Since we know from above that Mr. Alt had the silence of Pope Francis on his mind, it is surprising his research for the Honorius article did not lead him to a true eureka moment, i.e., recognizing the potential similarities between Honorius and Francis. The old Catholic Encyclopedia on New Adventprovides additional quotes that might have helped him. This excellent article states:

“The new pope, Leo II, had naturally no difficulty in giving to the decrees of the council the formal confirmation which the council asked from him, according to custom. The words about Honorius in his letter of confirmation, by which the council gets its ecumenical rank, are necessarily more important than the decree of the council itself: “We anathematize the inventors of the new error, that is, Theodore, Sergius, …and also Honorius, who did not attempt to sanctify this Apostolic Church with the teaching of Apostolic tradition, but by profane treachery permitted its purity to be polluted.” This appears to express exactly the mind of the council, only that the council avoided suggesting that Honoriusdisgraced the Roman Church. The last words of the quotation are given above as in the Greek of the letter, because great importance has been attached to them by a large number of Catholic apologists. Pennacchi, followed by Grisar, taught that by these words Leo II explicitly abrogated the condemnation for heresy by thecouncil, and substituted a condemnation for negligence. Nothing, however, could be less explicit. Hefele, with many others before and after him, held that Leo II by the same words explained the sense in which the sentence of Honorius was to be understood. Such a distinction between the pope’s view and the council’s view is not justified by close examination of the facts. At best such a system of defence was exceedingly precarious, for the milder reading of the Latin is just as likely to be original: “but by profane treachery attempted to pollute its purity“. In this form Honorius is certainly not exculpated, yet the pope declares that he did not actually succeed in polluting the immaculate Roman Church. However, in his letter to the Spanish King Erwig, he has: “And with them Honorius, who allowed the unspotted rule of Apostolic tradition, which he received from his predecessors, to be tarnished.” To the Spanish bishops he explains his meaning: “With Honorius, who did not, as became the Apostolic authority, extinguish the flame of heretical teaching in its first beginning, but fostered it by his negligence.” That is, he did not insist on the “two operations”, but agreed with Sergius that the whole matter should be hushed up.” (Catholic Encyclopedia on New Advent)

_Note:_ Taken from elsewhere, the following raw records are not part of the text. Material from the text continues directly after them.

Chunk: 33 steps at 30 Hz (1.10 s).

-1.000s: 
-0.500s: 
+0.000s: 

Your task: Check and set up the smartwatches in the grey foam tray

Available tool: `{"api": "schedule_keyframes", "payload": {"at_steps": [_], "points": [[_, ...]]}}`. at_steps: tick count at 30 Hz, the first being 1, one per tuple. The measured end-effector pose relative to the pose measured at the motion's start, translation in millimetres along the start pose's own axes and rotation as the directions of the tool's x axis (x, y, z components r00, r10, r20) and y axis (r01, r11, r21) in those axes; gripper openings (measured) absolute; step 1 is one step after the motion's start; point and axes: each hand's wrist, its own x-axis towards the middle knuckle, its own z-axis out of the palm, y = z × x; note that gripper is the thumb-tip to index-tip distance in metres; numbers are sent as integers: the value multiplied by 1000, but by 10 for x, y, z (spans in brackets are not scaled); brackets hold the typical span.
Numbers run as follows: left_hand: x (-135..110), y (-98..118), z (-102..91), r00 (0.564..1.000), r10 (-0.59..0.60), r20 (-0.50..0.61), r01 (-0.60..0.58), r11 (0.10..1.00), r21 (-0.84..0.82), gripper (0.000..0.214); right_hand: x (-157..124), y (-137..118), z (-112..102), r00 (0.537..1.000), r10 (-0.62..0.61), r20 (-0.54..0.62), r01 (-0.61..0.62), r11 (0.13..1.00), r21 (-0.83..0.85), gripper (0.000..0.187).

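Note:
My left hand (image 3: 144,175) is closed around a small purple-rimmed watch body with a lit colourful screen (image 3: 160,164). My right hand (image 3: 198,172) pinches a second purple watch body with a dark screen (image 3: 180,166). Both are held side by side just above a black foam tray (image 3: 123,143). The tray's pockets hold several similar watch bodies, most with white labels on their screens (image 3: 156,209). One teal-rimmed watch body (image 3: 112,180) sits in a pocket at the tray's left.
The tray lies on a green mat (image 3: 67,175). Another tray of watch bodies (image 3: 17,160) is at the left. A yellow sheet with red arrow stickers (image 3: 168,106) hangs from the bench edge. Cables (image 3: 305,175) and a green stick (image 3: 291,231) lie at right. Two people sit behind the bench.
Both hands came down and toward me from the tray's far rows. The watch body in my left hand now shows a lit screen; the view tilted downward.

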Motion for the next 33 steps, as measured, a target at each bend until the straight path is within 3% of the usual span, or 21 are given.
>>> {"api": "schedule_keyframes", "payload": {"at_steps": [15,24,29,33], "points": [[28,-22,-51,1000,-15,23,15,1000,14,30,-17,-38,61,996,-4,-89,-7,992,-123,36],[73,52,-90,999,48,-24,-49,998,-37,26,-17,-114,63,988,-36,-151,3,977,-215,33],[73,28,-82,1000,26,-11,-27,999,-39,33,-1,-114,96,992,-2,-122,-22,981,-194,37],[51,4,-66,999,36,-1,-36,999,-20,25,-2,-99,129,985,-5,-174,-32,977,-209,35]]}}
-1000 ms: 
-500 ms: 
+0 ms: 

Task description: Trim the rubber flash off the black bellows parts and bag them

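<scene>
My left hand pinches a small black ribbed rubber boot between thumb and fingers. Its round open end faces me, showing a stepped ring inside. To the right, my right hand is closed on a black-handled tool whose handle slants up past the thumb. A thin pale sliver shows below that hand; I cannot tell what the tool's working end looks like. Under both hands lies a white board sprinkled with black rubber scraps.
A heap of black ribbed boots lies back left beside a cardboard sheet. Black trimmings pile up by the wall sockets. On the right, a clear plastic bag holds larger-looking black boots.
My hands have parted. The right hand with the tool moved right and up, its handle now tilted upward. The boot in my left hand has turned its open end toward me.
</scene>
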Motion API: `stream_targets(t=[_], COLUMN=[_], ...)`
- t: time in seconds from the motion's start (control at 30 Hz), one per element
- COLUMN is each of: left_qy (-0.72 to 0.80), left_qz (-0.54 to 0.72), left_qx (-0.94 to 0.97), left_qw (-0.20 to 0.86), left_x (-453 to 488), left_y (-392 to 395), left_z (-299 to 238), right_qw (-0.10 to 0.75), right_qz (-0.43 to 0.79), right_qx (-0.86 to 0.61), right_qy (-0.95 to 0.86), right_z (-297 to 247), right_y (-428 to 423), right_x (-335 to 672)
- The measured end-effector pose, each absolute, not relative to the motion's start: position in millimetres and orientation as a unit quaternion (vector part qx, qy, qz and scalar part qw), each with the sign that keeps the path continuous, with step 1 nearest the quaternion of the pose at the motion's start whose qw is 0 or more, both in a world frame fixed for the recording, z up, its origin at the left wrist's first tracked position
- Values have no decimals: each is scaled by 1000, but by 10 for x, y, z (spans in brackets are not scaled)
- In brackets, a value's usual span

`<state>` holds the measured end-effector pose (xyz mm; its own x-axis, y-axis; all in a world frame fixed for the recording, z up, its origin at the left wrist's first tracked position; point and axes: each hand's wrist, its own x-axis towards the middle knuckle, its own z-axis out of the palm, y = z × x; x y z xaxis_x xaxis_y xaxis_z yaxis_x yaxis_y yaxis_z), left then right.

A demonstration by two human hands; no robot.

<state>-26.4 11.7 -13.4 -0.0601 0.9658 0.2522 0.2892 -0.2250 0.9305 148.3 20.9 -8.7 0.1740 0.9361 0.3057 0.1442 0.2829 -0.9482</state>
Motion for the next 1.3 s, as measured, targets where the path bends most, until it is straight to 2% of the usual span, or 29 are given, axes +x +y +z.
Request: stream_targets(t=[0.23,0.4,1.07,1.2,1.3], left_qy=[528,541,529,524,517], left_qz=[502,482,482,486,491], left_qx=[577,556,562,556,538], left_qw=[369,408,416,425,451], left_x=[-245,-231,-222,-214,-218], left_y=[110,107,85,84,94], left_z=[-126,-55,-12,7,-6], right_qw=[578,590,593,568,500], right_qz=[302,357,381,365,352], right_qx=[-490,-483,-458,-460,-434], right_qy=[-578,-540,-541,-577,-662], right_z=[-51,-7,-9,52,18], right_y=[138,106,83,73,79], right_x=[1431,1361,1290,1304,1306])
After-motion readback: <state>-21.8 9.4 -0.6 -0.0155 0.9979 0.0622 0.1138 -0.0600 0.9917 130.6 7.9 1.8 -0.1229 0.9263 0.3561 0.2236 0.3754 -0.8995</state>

The question Mr. Alt needs ask himself: given the case of Pope Honorius, and what Pope Leo II said of him, what is so impossible to imagine, if only as a hypothetical, for a future pope (or a current one) to be guilty of the following?

(1) a Pope did not attempt to sanctify the Apostolic Church with the teaching of Apostolic tradition, but by profane treachery permitted its purity to be polluted.

(2) a Pope allowed the unspotted rule of Apostolic tradition, which the Pope received from his predecessors, to be tarnished.

(3) a Pope who did not, as became the Apostolic authority, extinguish the flame of heretical teaching in its first beginning, but fostered it by his negligence

(4) a Pope ‘added wicked fuel to the wick assertions’ of others who are heretics

The charges above are based on the words of Pope Leo II and/or the papal oath in the Liber Diurnus about Honorius. Therefore, it is clear no living or future pope is absolutely immune from the possibility of being guilty of them. Mr. Alt is an honest gentleman. He must admit it is possible for a pope to be guilty of these things because we already have had one (i.e., Honorius). Thus, having had one such pope, perhaps Mr. Alt will understand (in light of his own Amoris Laetitia article) that the potential relevance of Honorius to the current crisis is not whether Honorius was a monothelite heretic, but whether it is possible – and just as damaging – for a pope to favor heresy through negligence and silence – and to even “add fuel” to the “wicked assertions” of heretics.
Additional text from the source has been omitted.